Your task: Transcribe the stretch of entries below from the line with "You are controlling" through the line with "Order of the", exactly and with both ends included; leave out all other lines.

Collected data:
= = =

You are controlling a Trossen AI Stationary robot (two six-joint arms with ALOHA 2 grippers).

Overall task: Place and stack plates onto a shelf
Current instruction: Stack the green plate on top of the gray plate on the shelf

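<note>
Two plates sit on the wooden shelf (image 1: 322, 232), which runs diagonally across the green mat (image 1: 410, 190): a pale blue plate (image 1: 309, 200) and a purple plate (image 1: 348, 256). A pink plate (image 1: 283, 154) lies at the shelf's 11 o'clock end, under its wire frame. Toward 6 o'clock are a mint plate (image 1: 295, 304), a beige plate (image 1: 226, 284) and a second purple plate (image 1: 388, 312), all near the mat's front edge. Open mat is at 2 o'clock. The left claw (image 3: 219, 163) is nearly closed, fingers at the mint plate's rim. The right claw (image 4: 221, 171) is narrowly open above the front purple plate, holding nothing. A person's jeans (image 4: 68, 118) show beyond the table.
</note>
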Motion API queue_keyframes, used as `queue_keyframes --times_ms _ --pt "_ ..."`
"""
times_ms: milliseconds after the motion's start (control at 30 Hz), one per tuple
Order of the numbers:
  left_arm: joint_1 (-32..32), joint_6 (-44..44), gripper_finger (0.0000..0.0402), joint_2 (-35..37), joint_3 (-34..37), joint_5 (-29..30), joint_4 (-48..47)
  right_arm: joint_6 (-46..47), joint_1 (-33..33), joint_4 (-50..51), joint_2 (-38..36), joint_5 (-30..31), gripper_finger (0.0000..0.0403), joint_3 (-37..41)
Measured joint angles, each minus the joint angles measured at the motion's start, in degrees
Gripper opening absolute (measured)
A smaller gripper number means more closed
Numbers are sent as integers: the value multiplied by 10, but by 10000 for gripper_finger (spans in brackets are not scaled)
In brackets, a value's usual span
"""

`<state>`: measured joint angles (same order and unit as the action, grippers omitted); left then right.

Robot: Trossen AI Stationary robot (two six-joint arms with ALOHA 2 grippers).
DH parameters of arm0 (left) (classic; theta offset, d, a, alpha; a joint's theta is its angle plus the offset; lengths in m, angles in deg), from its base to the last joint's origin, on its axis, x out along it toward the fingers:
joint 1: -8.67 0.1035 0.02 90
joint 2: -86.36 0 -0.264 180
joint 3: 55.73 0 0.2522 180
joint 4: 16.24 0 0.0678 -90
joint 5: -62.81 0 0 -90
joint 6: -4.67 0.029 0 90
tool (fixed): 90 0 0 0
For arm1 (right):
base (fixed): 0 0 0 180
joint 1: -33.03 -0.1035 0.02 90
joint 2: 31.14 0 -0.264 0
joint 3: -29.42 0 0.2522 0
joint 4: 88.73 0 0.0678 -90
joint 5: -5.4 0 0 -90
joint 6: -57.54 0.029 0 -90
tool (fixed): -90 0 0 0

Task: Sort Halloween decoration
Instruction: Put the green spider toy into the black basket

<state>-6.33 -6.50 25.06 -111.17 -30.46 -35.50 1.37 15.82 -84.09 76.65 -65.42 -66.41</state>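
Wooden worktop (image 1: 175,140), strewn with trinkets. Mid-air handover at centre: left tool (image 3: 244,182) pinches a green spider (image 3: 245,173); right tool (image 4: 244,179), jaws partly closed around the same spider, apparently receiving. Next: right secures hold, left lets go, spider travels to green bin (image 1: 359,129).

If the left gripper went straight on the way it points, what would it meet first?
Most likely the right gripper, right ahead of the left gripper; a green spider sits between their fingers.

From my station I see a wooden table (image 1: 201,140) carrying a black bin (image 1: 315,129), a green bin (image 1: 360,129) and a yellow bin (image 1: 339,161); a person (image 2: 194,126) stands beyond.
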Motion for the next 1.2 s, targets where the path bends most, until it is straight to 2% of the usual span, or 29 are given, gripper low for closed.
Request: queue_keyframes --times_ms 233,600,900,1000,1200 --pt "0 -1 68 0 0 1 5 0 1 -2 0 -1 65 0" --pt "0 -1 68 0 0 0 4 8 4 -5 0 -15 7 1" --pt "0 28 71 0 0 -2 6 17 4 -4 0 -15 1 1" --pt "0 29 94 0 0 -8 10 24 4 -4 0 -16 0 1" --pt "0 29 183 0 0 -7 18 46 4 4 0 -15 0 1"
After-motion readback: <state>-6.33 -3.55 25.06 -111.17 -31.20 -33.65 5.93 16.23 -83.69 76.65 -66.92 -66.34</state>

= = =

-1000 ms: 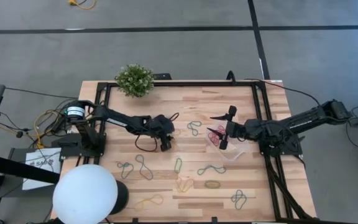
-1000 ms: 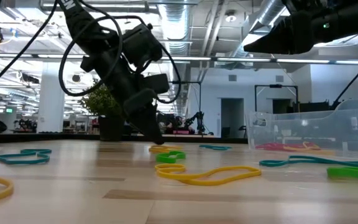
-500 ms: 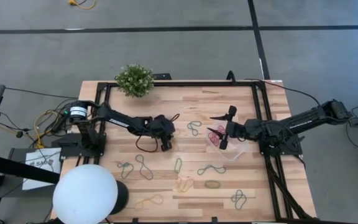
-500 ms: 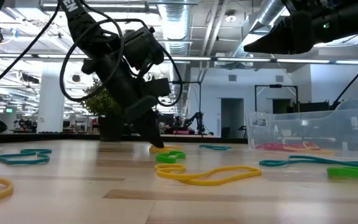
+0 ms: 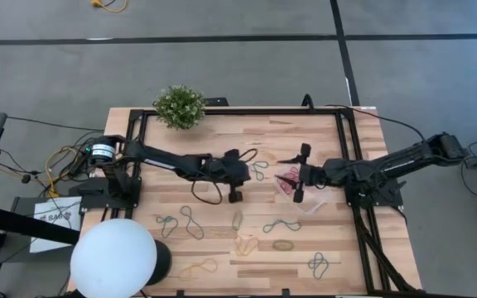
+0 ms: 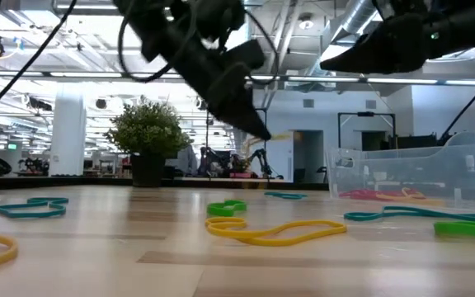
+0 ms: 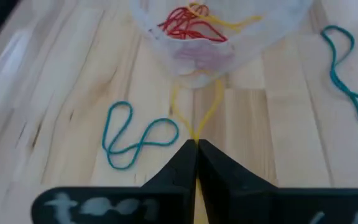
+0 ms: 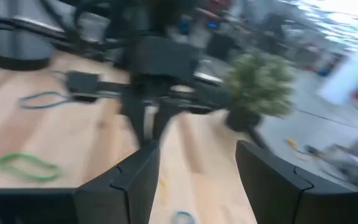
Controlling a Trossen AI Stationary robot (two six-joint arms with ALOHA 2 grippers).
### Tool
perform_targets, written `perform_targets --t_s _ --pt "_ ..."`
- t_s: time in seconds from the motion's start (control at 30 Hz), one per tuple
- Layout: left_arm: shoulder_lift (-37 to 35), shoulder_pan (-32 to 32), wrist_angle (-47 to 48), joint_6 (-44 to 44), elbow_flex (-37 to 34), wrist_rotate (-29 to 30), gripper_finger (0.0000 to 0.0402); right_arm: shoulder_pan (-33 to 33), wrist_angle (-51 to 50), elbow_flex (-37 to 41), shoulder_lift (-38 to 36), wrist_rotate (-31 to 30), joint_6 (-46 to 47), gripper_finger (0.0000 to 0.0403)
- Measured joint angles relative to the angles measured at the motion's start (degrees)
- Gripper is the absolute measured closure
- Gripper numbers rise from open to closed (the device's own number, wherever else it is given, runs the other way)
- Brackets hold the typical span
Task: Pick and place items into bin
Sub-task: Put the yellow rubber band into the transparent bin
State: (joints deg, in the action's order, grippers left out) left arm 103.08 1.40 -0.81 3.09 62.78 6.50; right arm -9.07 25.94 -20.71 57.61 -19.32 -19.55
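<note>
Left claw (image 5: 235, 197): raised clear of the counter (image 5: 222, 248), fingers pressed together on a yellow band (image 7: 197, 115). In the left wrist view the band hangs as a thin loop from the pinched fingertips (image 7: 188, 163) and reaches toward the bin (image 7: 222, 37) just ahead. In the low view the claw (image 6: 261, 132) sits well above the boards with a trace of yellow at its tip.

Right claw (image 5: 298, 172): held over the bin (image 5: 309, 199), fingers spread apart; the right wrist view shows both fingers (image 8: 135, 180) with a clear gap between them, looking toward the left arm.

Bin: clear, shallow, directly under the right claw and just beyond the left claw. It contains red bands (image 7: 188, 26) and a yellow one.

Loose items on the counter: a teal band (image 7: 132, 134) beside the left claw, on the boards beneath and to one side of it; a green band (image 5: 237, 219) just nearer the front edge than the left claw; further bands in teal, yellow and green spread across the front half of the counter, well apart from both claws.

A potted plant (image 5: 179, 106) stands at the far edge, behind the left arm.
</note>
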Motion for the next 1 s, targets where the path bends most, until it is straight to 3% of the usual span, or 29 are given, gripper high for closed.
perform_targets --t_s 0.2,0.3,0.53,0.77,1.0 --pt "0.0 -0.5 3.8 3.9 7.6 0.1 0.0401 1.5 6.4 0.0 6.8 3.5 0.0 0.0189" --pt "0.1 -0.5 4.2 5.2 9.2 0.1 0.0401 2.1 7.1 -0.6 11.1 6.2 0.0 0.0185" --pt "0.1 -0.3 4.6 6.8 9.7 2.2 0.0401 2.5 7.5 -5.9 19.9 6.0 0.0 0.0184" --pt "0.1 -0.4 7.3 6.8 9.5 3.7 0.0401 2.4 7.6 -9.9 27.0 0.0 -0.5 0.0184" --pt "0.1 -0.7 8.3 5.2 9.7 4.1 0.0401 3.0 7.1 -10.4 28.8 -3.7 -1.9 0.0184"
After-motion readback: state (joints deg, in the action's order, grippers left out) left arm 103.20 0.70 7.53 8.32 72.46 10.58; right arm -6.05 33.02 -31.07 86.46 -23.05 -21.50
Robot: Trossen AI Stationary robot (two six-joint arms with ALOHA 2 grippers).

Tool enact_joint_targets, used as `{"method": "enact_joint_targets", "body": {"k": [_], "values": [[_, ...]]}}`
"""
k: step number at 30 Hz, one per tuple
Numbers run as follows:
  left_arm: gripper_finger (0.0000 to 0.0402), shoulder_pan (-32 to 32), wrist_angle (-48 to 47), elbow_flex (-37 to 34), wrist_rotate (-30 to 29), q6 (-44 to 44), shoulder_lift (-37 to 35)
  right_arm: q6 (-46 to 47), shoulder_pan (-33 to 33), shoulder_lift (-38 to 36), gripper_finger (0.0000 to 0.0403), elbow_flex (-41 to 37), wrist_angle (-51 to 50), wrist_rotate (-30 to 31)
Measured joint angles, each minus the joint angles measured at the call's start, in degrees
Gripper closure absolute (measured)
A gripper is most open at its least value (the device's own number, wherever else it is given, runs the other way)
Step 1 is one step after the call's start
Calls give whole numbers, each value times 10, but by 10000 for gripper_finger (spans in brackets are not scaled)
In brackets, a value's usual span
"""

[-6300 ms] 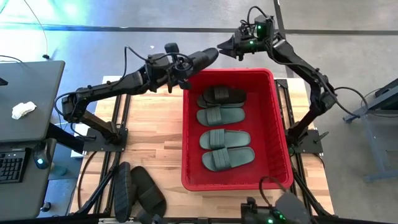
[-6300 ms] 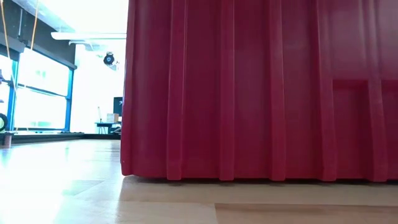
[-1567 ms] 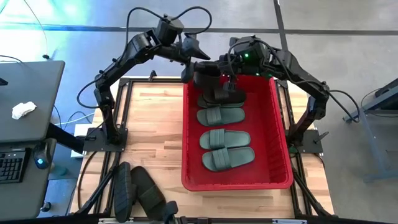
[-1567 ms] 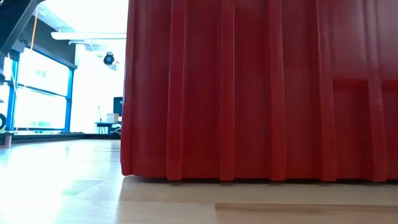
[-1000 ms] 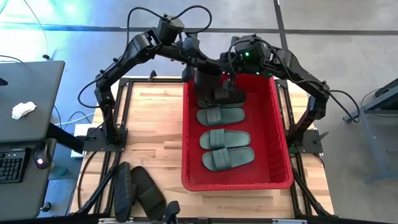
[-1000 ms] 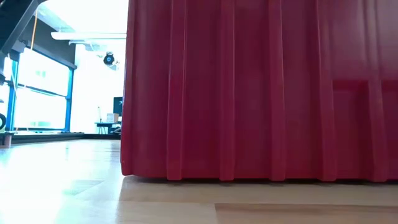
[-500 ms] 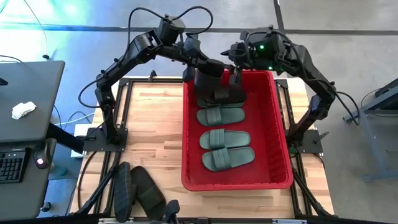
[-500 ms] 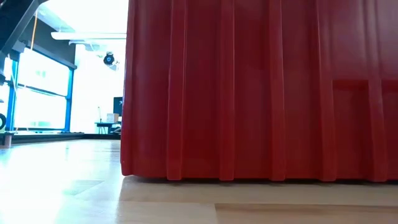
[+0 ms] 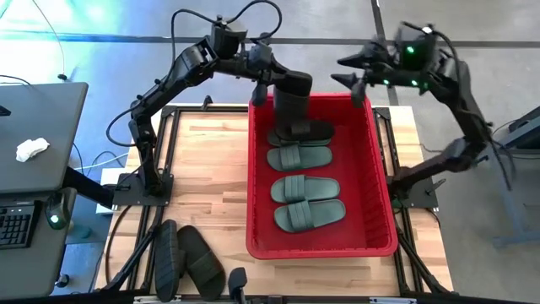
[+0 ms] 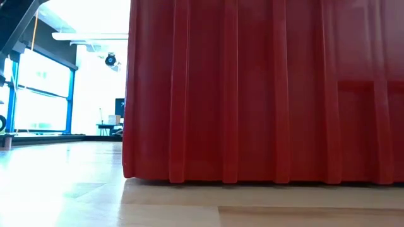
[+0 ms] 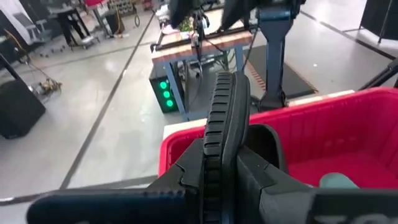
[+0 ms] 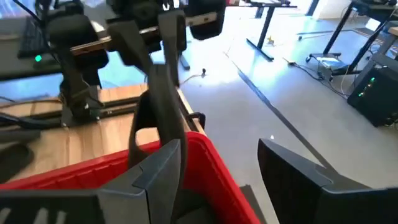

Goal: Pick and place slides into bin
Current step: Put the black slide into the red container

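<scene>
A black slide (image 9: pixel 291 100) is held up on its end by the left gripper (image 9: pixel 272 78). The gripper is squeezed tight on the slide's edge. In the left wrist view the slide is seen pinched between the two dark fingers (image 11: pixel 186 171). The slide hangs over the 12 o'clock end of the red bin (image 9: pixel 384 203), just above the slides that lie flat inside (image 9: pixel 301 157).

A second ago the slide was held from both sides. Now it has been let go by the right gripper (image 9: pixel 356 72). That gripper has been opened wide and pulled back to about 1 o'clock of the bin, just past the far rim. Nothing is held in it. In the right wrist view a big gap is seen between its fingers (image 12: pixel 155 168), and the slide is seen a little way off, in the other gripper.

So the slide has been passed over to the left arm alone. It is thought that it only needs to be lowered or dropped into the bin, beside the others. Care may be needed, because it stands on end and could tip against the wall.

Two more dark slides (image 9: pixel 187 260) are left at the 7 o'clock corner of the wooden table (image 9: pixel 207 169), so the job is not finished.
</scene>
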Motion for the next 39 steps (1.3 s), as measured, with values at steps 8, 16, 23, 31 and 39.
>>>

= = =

Response:
You are controlling a Trossen AI Stationary robot (two six-joint arms with ALOHA 2 grippers).

Overall task: Place and stack plates onto a shelf
Current instruction: Stack the green plate on top of the gray plate on the shelf

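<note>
Two plates sit on the wooden shelf (image 1: 322, 232), which runs diagonally across the green mat (image 1: 410, 190): a pale blue plate (image 1: 309, 200) and a purple plate (image 1: 348, 256). A pink plate (image 1: 283, 154) lies at the shelf's 11 o'clock end, under its wire frame. Toward 6 o'clock are a mint plate (image 1: 295, 304), a beige plate (image 1: 226, 284) and a second purple plate (image 1: 388, 312), all near the mat's front edge. Open mat is at 2 o'clock. The left claw (image 3: 219, 163) is nearly closed, fingers at the mint plate's rim. The right claw (image 4: 221, 171) is narrowly open above the front purple plate, holding nothing. A person's jeans (image 4: 68, 118) show beyond the table.
</note>
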Motion API queue_keyframes, used as `queue_keyframes --times_ms _ --pt "_ ..."`
"""
times_ms: milliseconds after the motion's start (control at 30 Hz), one per tuple
Order of the numbers:

Nothing further is needed for this answer.